When asked about how the new GCSE would be seen by employers and universities outside Wales she said: "Wales has got the right to set its own educational agenda in very much the same way as Scotland does, and it will diverge from from England.

"What we have to make sure is that the value and the quality of the qualifications that Welsh students get are comparable to those in other parts of the UK and other parts of the world."

Prof Mary Gagen from the department of geography at Swansea University said: "We know our ways of working in the past, where subjects were in little boxes that weren't joined up, is part of the reason we are facing a climate emergency and the new curriculum is one way Wales is making sure future generations are equipped with the skills to support a green and prosperous future for all."

She said she knew from speaking to schools through the university's Science for Schools scheme that teachers had "a lot of anxiety" about the new curriculum.

"One of our teachers summed up their concerns as feeling like there is a big experiment going in Wales with the new curriculum and children's futures, they have real anxiety about that taking place alongside a pandemic they feel that what Welsh education needs right now is stability and investment," she said.

The change to science is part of a major overhaul to education which will see separate English language and literature GCSEs merged and new GCSEs, including engineering and manufacturing and film and digital media, created.

The results of a public consultation were published in July.

The report that followed the consultation, produced for Qualifications Wales by Opinion Research Services, acknowledged that when asked about the plans for the new science GCE, there was a "fairly equal split in reactions" among the 355 people who responded - 42% were in favour and 40% were against.

A new double award will replace the existing science GCSEs, including the existing science double award

The new GCSE will include the key aspects of biology, chemistry and physics and make it clear how they link to each other, Qualifications Wales said.

It said it would work with stakeholders to agree the content and assessment of the new GCSE.

It is down to individual schools to decide which GCSEs are mandatory and which are optional so the new GCSE may not be compulsory in some schools.

Qualifications Wales said it was "still open to the possibility of developing other made-for-Wales qualifications to sit alongside the new GCSE science qualification".
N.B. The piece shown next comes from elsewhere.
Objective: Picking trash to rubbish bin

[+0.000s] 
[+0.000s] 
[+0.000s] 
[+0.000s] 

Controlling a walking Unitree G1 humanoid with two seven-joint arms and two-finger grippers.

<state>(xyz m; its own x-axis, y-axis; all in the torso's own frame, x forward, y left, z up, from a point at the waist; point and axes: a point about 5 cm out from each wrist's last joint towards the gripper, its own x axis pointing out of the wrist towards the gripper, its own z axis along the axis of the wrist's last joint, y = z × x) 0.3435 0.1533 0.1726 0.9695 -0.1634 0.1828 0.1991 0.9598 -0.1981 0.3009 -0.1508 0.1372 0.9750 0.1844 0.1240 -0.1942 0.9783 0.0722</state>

Catrin Verrall, a senior qualifications manager at Qualifications Wales, said: "Around 20% of schools in Wales don't offer the separate science GCSEs in biology, chemistry and physics, and so this means that not all learners in Wales are currently given the same degree of choice about which science GCSE [they take]... so we're adopting a common GCSE offer for all learners in Wales and that would support greater equality of opportunity.

"We're also integrating subjects in some other areas, so maths and English as well, and the purpose of integrating subjects is to give learners and schools freedom to choose a mix of GCSEs that reflect the breadth and balance of the new curriculum."

She said universities have "indicated a clear preference for learners with a breadth of different learning and experiences".

She added: "These qualifications are a really exciting opportunity for us to really reimagine qualifications that are fit for the future and relevant and engaging for our young learners in Wales."